- Watson Township Location within the state of Michigan
- Coordinates: 42°33′19″N 85°43′11″W﻿ / ﻿42.55528°N 85.71972°W
- Country: United States
- State: Michigan
- County: Allegan

Area
- • Total: 36.1 sq mi (93.5 km^{2})
- • Land: 35.4 sq mi (91.6 km^{2})
- • Water: 0.73 sq mi (1.9 km^{2})
- Elevation: 758 ft (231 m)

Population (2020)
- • Total: 2,176
- • Density: 61.5/sq mi (23.8/km^{2})
- Time zone: UTC-5 (Eastern (EST))
- • Summer (DST): UTC-4 (EDT)
- FIPS code: 26-84580
- GNIS feature ID: 1627226
- Website: www.watsontownship.org

= Watson Township, Michigan =

Watson Township is a civil township of Allegan County in the U.S. state of Michigan. The population was 2,176 at the 2020 census.

==Geography==
According to the United States Census Bureau, the township has a total area of 93.5 km2, of which 91.6 km2 is land and 1.9 km2, or 2.04%, is water.

==History==
On April 14, 1871, a post office named West Watson was established in the western part of Watson Township. On October 2 of that year, the post office was renamed Abronia. This post office operated until June 30, 1902.

==Demographics==
As of the census of 2000, there were 2,086 people, 694 households, and 567 families residing in the township. The population density was 58.9 PD/sqmi. There were 748 housing units at an average density of 21.1 per square mile (8.2/km^{2}). The racial makeup of the township was 98.08% White, 0.10% African American, 0.67% Native American, 0.14% Asian, 0.53% from other races, and 0.48% from two or more races. Hispanic or Latino of any race were 2.49% of the population.

There were 694 households, out of which 41.5% had children under the age of 18 living with them, 69.5% were married couples living together, 8.1% had a female householder with no husband present, and 18.2% were non-families. 13.8% of all households were made up of individuals, and 3.5% had someone living alone who was 65 years of age or older. The average household size was 3.01 and the average family size was 3.30.

In the township the population was spread out, with 31.3% under the age of 18, 7.9% from 18 to 24, 31.6% from 25 to 44, 22.1% from 45 to 64, and 7.1% who were 65 years of age or older. The median age was 33 years. For every 100 females, there were 110.1 males. For every 100 females age 18 and over, there were 109.0 males.

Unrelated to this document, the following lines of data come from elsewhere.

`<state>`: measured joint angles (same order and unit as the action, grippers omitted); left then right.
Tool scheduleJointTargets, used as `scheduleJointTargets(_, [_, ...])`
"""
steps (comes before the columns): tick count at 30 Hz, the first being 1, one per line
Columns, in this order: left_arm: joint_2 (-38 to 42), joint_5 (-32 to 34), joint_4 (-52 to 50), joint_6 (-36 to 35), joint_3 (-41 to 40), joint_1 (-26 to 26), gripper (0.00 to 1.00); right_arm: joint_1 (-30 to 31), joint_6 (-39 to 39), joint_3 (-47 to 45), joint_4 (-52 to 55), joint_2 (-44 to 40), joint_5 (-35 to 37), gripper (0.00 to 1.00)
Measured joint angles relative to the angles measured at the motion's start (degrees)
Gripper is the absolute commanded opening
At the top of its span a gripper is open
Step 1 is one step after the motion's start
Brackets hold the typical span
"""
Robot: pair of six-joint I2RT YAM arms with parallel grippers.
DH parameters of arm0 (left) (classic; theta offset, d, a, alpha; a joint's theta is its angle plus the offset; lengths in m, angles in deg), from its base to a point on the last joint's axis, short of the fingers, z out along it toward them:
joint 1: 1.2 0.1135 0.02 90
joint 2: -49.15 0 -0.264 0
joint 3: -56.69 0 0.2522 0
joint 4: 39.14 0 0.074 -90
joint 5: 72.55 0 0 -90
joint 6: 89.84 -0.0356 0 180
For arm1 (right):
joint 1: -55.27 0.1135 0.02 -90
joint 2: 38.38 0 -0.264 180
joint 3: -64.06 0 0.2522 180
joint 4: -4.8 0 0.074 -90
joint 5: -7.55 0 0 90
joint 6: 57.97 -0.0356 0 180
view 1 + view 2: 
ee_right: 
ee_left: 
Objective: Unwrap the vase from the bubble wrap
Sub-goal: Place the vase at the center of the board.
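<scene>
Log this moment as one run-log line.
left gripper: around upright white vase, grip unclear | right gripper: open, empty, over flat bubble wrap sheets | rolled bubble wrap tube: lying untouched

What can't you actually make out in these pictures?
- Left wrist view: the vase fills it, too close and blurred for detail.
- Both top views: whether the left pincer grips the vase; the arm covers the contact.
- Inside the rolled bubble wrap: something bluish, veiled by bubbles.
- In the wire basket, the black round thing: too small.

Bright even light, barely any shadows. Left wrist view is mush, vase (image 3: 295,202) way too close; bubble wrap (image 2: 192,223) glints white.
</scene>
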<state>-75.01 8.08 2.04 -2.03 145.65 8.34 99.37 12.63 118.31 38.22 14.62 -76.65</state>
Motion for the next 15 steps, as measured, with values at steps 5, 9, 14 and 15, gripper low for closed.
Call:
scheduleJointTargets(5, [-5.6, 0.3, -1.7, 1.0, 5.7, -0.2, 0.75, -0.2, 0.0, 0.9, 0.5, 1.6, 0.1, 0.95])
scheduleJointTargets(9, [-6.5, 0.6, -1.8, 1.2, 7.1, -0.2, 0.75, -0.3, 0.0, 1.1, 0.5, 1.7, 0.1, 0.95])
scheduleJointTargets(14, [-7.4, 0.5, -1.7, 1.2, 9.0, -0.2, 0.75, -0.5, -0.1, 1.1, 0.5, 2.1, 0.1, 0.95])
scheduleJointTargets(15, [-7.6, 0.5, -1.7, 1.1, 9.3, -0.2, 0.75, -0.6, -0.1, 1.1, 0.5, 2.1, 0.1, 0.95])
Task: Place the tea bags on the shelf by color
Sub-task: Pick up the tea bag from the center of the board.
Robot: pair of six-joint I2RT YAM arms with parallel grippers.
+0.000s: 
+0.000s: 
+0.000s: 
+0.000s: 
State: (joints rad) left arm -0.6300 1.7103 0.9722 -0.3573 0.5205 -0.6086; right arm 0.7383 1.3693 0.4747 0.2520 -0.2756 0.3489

The median income for a household in the township was $49,070, and the median income for a family was $51,591. Males had a median income of $36,591 versus $28,063 for females. The per capita income for the township was $18,095. About 5.8% of families and 8.4% of the population were below the poverty line, including 11.3% of those under age 18 and 3.8% of those age 65 or over.